Equal pay claims are on the rise. In one of its final acts before being subsumed into the Equality and Human Rights Commission, the Equal Opportunities Commission (EOC) made front-page headlines when the organisation published a damning report warning that women are “generations away” from pay equality.
The report’s findings highlight the need for a fundamental shift in attitudes towards pay and gender in the workplace. In the financial year 2006-07, the Employment Tribunals Service reported that just over 44,000 equal pay claims were lodged – a 155% increase on the previous year. And figures recently released by the Chartered Management Institute, based on a survey of more than 42,000 staff, found that the average salary for female managers in the year to January 2007 stood at £45,108, compared with the male equivalent of £55,402 – a £10,294 gap.
“Given the heavy cost and time burden in defending equal pay claims, employers need to limit their exposure by acting to remove any inequalities,” urges Lucy Biddulph, solicitor at law firm Winckworth Sherwood.
Peter Christie, head of reward at global management consultancy Hay Group, also believes concerted efforts are required to address continuing gender pay inequalities.
“Despite 35 years of equal pay legislation, reward equality has been a painfully slow process, as organisations have viewed the issue primarily in terms of a low-scale legal risk,” he says. “Yet if pay equality is to be achieved, employers must take an altogether different view, taking into account their social and corporate responsibilities.”
He argues that employers must face up to their responsibility to pay staff on equal terms for performing roles of equal value.
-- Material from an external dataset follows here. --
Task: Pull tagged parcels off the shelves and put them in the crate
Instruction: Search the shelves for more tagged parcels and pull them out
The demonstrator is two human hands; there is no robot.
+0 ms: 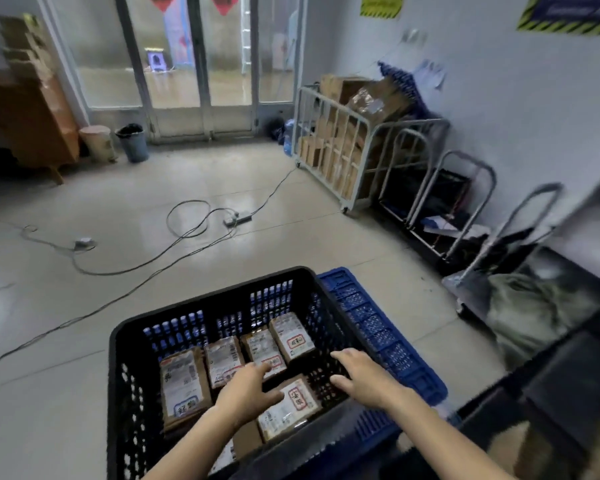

Failing to do so is indefensible from a corporate social responsibility perspective, and employers will systematically fail to get the best from their top talent if they continually demotivate half of the workforce by underpaying them.
To avoid equal pay claims, Biddulph advises employers to carry out a thorough equal pay review that covers all roles within the organisation, making sure all elements of remuneration packages are assessed in the review (for example, fringe benefits such as childcare allowances) look at any significant pay gaps and decide whether these are free from discrimination and train managers in how to avoid sex bias.
Without improved efforts to ensure the gap is closed, employers may still be bemoaning gender pay disparities in 2042.
Top tips for equal pay
- Ensure your pay system is transparent to avoid uncertainty and perceptions of unfairness. Staff who understand their remuneration packages may be less likely to challenge them.
- Impose narrow pay bands wherever possible, and clearly define progression between the bands.
- Be clear about what staff actually do, rather than what their job descriptions say they do. Keep job descriptions up to date.
- Consider alternatives to pay protection arrangements (such as a one-off lump sum payment). The longer the period of pay protection, the harder it will be to justify.
- When deciding starting salaries for new employees, do not rely too much on their previous salary, otherwise you may be perpetuating a previous employer’s inequality.